0.07 <H / L <0.50 (1)
0.2 <H / L <0.4 (1a)
However,
H: distance between principal points of the cemented lens (3A) and the rear positive lens (3B)
L: total length of the projection lens,
It is.
[0021]
When the value goes below the lower limit of conditional expression (1), the cemented lens (3A) tends to have an opposite meniscus shape (that is, a meniscus shape having a concave surface facing the reduction side), which causes a decrease in optical performance. Become. On the other hand, when the value exceeds the upper limit of the conditional expression (1), the distance between the cemented lens (3A) and the positive lens (3B) becomes too large, and the total length is increased. From this point of view, the conditional expression (1a) defines an even more preferable conditional range among the conditional ranges of the conditional expression (1), and satisfies the conditional expression (1), preferably the conditional expression (1a). This makes it possible to achieve compactness while maintaining high optical performance.
[0022]
As in the second and third embodiments, it is desirable that the cemented lens (3A) has a meniscus shape having a negative refractive power in total with its concave surface facing the enlargement side. When the cemented lens (3A) of the third group (Gr3) is formed into a meniscus shape having a concave surface facing the enlargement side, the peripheral portion of the meniscus shape acts to make the outermost ray approach the optical axis (AX). Therefore, the diameter of the lens on the enlargement side can be reduced. Further, by giving the negative refractive power in the meniscus shape in total, the effect can be further enhanced. Reducing the diameter of the enlargement side lens is effective in reducing the size of the optical configuration of the entire projector.
[0023]
It is also desirable to have a stop (ST) between the cemented lens (3A) and the positive lens (3B) behind it. In the lens system as in each of the embodiments, when the stop (ST) is arranged between the cemented lens (3A) and the positive lens (3B), the stop (ST) can be used both for securing the optical performance and for suppressing the size. The balance between the numbers of lenses before and after ST) is improved. If the stop (ST) is arranged before this, the number of lenses before the stop (ST) decreases, so that aberrations such as distortion cannot be completely controlled. Further, since the cemented lens (3A) disappears before the stop (ST), it becomes difficult to control chromatic aberration. Conversely, if the stop (ST) is arranged behind this, the front lens tends to be large. In addition, the number of lenses required to make the lens telecentric behind the stop (ST) (that is, the light beam is largely bent) is reduced, which may lead to deterioration in performance.
[0024]
In the third embodiment, one aspherical surface is used for the first lens unit (Gr1).

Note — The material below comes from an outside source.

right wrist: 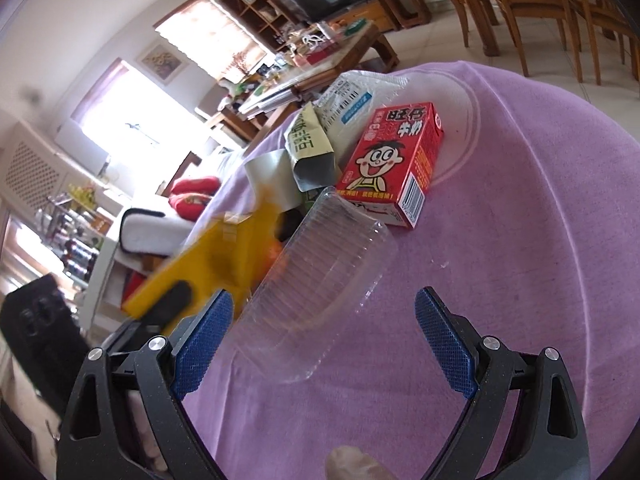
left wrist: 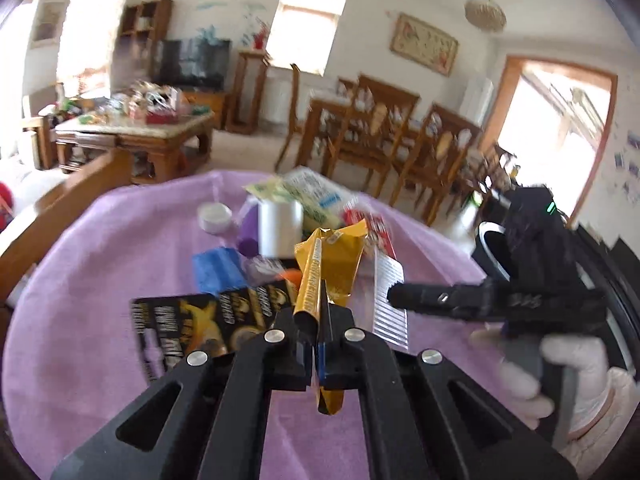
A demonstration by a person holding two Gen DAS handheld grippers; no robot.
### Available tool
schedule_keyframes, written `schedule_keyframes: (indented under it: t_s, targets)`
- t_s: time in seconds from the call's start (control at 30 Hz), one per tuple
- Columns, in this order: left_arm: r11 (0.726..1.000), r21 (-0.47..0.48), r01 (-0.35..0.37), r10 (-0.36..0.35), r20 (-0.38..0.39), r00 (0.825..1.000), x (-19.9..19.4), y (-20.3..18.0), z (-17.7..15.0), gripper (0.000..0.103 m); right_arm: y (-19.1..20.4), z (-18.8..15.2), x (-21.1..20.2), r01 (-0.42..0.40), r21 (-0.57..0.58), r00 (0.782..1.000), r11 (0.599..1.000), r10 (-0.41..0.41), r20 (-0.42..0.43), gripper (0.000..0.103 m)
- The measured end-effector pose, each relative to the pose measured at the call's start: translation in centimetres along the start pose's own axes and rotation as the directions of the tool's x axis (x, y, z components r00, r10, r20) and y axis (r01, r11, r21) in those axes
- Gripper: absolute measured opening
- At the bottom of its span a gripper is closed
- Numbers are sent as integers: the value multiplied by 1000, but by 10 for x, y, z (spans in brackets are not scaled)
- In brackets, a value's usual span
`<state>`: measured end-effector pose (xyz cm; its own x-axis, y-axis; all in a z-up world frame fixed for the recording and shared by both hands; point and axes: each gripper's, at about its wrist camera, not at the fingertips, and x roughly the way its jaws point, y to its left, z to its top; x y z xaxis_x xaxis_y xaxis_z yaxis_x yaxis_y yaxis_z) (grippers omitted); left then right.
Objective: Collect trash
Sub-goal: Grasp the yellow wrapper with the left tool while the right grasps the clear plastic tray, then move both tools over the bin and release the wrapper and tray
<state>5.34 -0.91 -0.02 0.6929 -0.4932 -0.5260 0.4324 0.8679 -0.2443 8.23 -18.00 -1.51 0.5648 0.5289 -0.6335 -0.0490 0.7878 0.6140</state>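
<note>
Left wrist view: my left gripper (left wrist: 316, 336) has its jaws clamped on the yellow foil wrapper (left wrist: 326, 268), which stands up between the pads over the purple tablecloth (left wrist: 100, 280). To do this step well, I judge the wrapper should be lifted straight clear of the pile before it is carried off, so that its loose tail does not drag the black and gold packet (left wrist: 188, 324) lying just beside it. Countable here: one white cup (left wrist: 280, 226), one white lid (left wrist: 215, 218), one blue sponge (left wrist: 218, 268), one black bin (left wrist: 494, 248) at the table's right edge. My right gripper (left wrist: 400, 296) reaches in from the right, held by a gloved hand (left wrist: 560, 376).

Right wrist view: my right gripper (right wrist: 324, 332) is spread wide and holds nothing; the clear plastic tray (right wrist: 320, 280) lies just ahead, nearer the left pad. Approach squarely so that both pads meet its ribbed walls. Behind it: one red milk carton (right wrist: 394, 164), one green packet (right wrist: 310, 144), one white bag (right wrist: 352, 100)
</note>
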Motion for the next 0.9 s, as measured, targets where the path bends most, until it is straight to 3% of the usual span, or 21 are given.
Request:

As described above, it is preferable to have at least one aspheric surface in at least one of the first group (Gr1) to the fifth group (Gr5) for aberration correction, and to perform aberration correction more effectively. It is preferable that at least one lens surface of each of the lens groups (Gr1 to Gr5) is formed as an aspheric surface. Further, as in each embodiment, by fixing the first group (Gr1) having negative power during zooming, the lens diameter of the first group (Gr1) can be reduced. For example, even when the focusing method based on the single-unit extension is employed, the mechanical configuration of the first unit (Gr1) is simplified and the unit is compact in the radial direction. Therefore, a compact zoom lens can be obtained as a whole in the radial direction.
[0025]
In each of the embodiments, only a refraction lens that deflects an incident light beam by refraction (that is, a lens of a type in which deflection is performed at an interface between media having different refractive indices) is used. Absent. For example, a diffractive lens that deflects an incident light beam by diffraction, a hybrid refractive / diffractive lens that deflects an incident light beam by a combination of diffraction and refraction, and a refractive index distribution type that deflects an incident light beam according to a refractive index distribution in a medium. A lens or the like may be used. Further, by arranging a surface having no optical power (for example, a reflecting surface, a refracting surface, and a diffractive surface) in the optical path, the optical path may be bent before, after, or in the middle of the projection lens. The bending position may be set as needed, and it is possible to achieve a compact and thin projector by appropriately bending the optical path.
[0026]
【Example】
Hereinafter, the projection lens according to the present invention will be described more specifically with construction data and the like. Examples 1 to 3 given here as examples correspond to the above-described first to third embodiments, respectively, and are lens configuration diagrams (FIGS. 1 to 3) showing the first to third embodiments. ) Shows the corresponding lens configurations of Examples 1 to 3, respectively. In the construction data of each embodiment, ri (i = 1, 2, 3,...) Is the radius of curvature (mm) of the i-th surface counted from the enlargement side, and di (i = 1, 2, 3,. ..) indicate the i-th axial top surface distance (mm) counted from the enlargement side, and Ni (i = 1, 2, 3,...), Νi (i = 1, 2, 3,. .) Indicate the refractive index (Nd) and Abbe number (νd) of the i-th optical element counted from the enlargement side with respect to the d-line. Surfaces marked with an asterisk (*) in the radius of curvature ri are aspherical surfaces (refracting optical surfaces having an aspherical surface, surfaces having a refracting action equivalent to an aspherical surface, and the like), and the following expression representing the aspherical surface shape ( AS). In the construction data, the distance between the upper surfaces of the axes that changes during zooming is variable air from the telephoto end (long focal length end, T) to the middle (intermediate focal length state, M) to the wide angle end (short focal length end, W). The interval. Other than the focal length (f, mm) and F number (FNO) of the entire system in each focal length state, the corresponding data of the conditional expression (1) and the aspherical data (however, omitted when Ai = 0). It is shown together with the data of
[0027]
^{X (h) = (C0 ·} h 2) / {1 + √ (1-ε · C0 2 · h 2)} + (A4 · h 4 + A6 · h 6 + A8 · h 8 + A10 · h 10) ... (AS)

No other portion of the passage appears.